# WORK ITEM:
Return every line from the one with "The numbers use" through the one with "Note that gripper", inclusive, exactly as it appears below.

# PROVIDED ENTRIES:

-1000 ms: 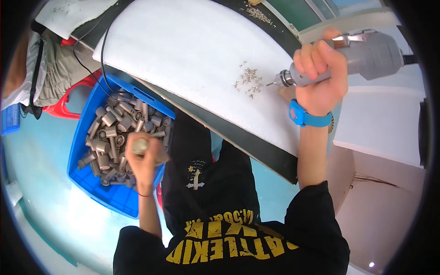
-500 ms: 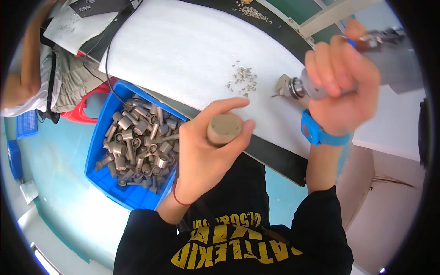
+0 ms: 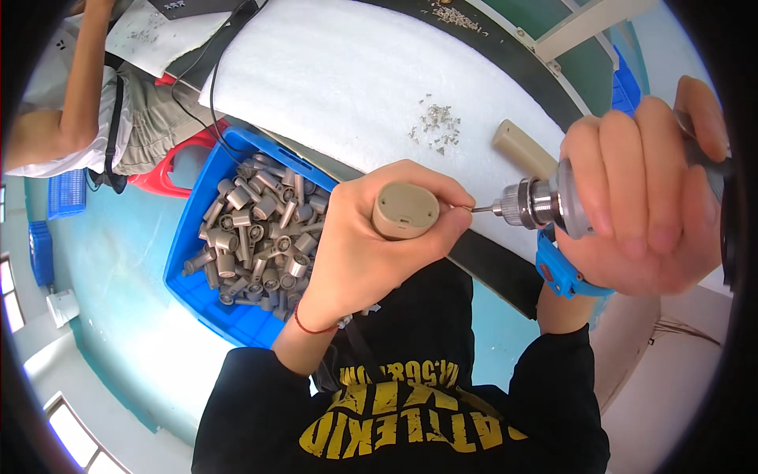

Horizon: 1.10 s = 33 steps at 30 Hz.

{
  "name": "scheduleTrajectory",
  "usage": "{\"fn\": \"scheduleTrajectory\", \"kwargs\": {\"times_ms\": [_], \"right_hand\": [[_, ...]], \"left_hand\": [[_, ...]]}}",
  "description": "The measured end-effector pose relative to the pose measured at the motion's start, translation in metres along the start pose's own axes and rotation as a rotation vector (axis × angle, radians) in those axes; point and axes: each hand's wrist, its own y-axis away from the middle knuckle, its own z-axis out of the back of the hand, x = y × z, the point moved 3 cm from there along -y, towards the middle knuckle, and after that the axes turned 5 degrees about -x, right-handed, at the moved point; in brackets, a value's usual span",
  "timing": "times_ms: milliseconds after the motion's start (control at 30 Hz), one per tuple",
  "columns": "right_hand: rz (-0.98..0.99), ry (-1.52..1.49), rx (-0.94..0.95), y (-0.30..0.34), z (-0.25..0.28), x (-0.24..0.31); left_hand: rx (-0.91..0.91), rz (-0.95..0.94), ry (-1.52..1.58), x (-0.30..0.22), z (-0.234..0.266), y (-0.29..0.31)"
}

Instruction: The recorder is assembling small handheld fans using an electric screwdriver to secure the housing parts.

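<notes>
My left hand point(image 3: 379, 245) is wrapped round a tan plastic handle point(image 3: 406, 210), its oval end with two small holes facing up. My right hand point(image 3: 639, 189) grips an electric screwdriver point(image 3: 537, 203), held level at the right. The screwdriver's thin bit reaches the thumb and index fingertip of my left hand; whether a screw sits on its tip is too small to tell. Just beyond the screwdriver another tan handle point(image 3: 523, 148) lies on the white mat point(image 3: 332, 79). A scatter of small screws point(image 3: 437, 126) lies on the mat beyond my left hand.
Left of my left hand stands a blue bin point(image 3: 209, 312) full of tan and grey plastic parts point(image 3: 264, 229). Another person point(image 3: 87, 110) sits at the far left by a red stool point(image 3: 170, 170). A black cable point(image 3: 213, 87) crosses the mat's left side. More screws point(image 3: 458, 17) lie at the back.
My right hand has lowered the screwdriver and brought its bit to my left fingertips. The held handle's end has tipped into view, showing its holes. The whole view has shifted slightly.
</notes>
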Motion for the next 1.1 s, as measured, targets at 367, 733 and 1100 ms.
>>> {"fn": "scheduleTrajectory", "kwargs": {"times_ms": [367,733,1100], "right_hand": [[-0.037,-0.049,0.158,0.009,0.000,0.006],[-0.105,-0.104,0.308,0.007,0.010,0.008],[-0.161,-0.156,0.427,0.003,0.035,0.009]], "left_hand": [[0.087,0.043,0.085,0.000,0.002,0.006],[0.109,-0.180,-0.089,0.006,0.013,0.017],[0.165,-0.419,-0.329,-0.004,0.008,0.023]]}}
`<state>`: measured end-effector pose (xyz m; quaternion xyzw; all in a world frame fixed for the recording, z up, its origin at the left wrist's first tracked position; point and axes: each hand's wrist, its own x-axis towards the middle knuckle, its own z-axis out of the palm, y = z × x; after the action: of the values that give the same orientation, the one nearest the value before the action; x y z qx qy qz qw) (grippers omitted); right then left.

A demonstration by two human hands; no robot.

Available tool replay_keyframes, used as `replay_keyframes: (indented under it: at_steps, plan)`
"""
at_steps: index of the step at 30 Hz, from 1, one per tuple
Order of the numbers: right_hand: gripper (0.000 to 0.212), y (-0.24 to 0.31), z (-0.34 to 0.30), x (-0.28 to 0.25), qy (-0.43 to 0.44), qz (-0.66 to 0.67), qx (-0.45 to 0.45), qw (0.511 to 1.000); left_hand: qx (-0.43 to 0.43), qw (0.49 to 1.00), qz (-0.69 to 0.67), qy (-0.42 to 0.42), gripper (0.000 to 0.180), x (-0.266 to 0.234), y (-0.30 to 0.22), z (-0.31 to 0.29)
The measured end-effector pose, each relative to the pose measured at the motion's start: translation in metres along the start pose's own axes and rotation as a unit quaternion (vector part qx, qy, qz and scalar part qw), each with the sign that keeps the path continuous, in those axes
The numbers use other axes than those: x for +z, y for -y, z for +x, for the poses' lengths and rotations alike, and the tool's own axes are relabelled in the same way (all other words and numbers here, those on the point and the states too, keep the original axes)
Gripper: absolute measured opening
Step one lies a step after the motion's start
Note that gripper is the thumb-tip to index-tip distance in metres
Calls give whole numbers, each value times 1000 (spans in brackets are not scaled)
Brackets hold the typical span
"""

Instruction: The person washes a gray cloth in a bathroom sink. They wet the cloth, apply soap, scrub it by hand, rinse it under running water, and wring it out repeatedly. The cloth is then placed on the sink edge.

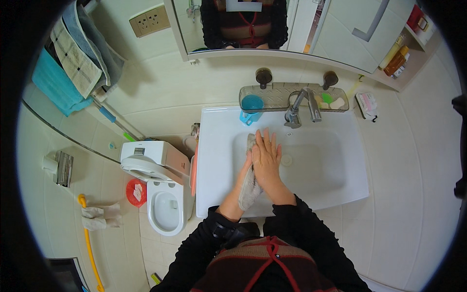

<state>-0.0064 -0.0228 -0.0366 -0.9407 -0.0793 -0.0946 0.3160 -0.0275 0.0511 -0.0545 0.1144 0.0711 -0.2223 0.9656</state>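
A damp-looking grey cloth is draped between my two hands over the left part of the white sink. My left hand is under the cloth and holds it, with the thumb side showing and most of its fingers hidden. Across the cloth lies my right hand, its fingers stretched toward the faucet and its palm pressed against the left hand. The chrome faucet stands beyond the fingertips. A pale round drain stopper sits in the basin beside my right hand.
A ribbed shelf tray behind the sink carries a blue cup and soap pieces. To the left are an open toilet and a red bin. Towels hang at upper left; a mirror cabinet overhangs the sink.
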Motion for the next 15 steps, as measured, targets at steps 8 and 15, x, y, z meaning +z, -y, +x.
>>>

# COMPLETED TASK:
The numbers use other axes than those: x for +z, y for -y, z for +x, for the poses' lengths and rotations alike, and the tool's own axes are relabelled in the same way (all other words and numbers here, those on the point and the states too, keep the original axes)
Gripper: absolute measured opening
Step one lies a step after the motion's start
Note that gripper is the thumb-tip to index-tip distance in metres

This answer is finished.